HOW TO COMPLETE THIS TASK:
Every line of the material is to be returned verbatim. Pictures stay out.

DATA BELOW:
:::::

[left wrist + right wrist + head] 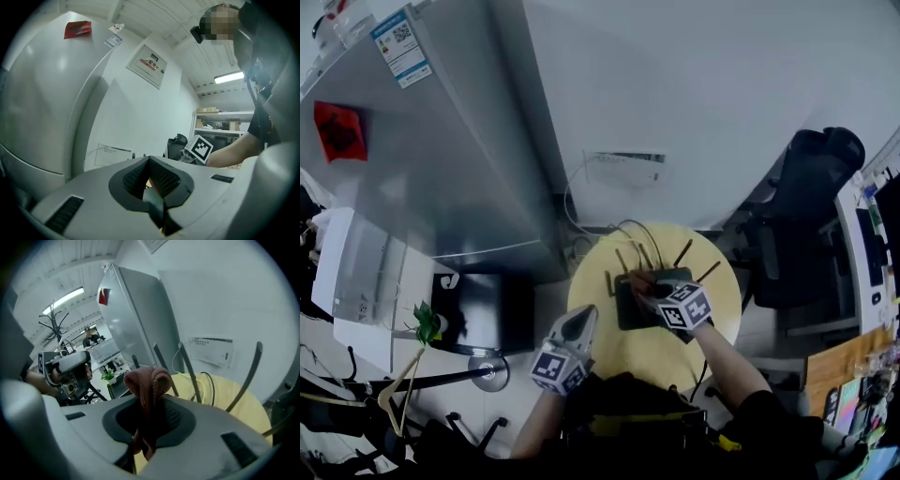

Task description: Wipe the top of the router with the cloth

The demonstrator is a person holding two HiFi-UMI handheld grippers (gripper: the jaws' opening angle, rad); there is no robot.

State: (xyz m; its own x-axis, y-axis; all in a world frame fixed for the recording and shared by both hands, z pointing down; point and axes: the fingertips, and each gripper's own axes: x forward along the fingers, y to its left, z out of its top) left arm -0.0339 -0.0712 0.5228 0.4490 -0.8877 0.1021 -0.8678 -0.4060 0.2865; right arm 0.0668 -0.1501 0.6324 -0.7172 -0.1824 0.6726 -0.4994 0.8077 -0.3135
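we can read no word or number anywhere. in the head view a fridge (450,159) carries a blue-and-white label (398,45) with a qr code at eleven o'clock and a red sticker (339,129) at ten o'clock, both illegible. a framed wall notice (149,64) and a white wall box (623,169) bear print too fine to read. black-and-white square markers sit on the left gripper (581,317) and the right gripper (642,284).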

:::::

WRITTEN RESPONSE:
[left wrist + right wrist + head] 

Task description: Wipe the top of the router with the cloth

The demonstrator is a person holding two HiFi-UMI handheld grippers (gripper: the jaws' opening angle, rad); there is no robot.

State: (xyz m; its own x-axis, y-axis; all in a world frame fixed for the recording and shared by both hands, z pointing down; point and axes: the fingertips, and each gripper's own axes: x forward along the fingers, y to its left, z out of its top) left arm -0.0339 -0.0712 0.5228 0.4490 -0.8877 0.1021 -0.8678 -0.4060 0.2865; right arm 0.0668 -0.1501 0.6324 -0.7172 -0.1824 0.6726 -0.4994 0.8077 -0.3135
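we can read no word or number anywhere. in the head view a fridge (450,159) carries a blue-and-white label (398,45) with a qr code at eleven o'clock and a red sticker (339,129) at ten o'clock, both illegible. a framed wall notice (149,64) and a white wall box (623,169) bear print too fine to read. black-and-white square markers sit on the left gripper (581,317) and the right gripper (642,284).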

No further output remains for this exercise.